A CTO does not run the company. Thats job of the CEO. The CTO supervises R&D. The CTO knows usually a lot of the technology, the goals of his company and decides how to achieve these goals by R&D.
A CTO knows many numbers regarding the economic side, especially the launch costs, since this is part of the R&D design process. He reports directly to the CEO.
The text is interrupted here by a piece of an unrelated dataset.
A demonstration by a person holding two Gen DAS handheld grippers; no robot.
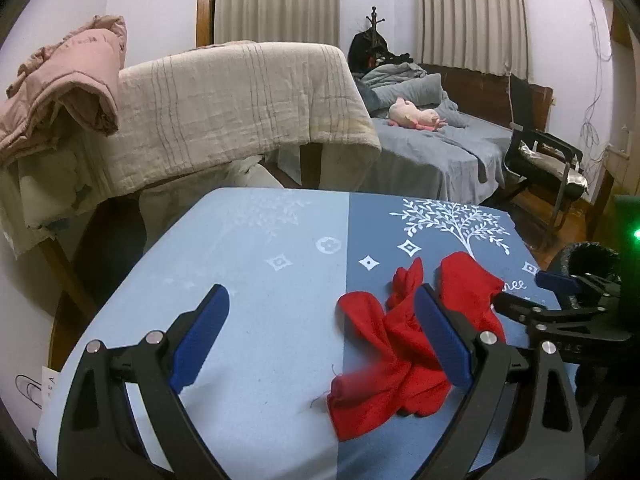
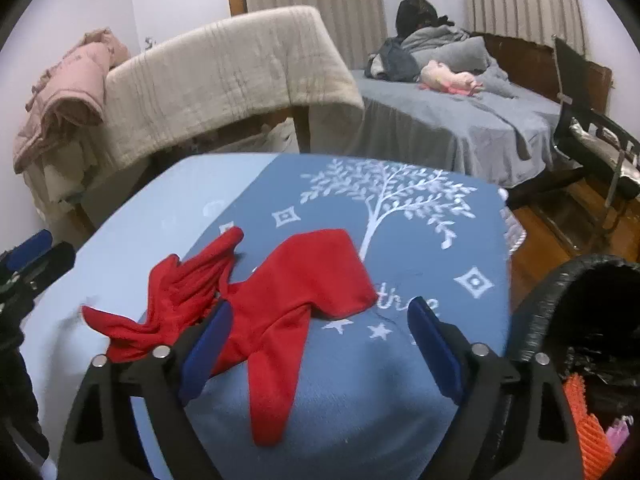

So you're argument is that a CTO does not understand the concept of profit and loss?

Bob Clark

---------- Post added at 03:19 PM ---------- Previous post was at 03:18 PM ----------

I don't get this SpaceX worship. Yes, they have developed a competitive satellite launcher and capsule to transport cargo and some time later crew to ISS. So far their launch prices are more or less comparable to other companies providing similar rockets. They are just another player in the game. They like to talk a lot about future plans, but that's just a PR, lots of companies like to talk about how good their future products will be. Any such PR talk should be taken with grain of salt. Only potentially groundbreaking thing is Space X R&D work on reusable rocket stages, but currently it is impossible to tell how well it will play out.
If SpaceX manage to provide Falcon Heavy launch for 100 - 120 million then they have real possibility to snatch large fraction of heavy comsat market, but that is left to be seen.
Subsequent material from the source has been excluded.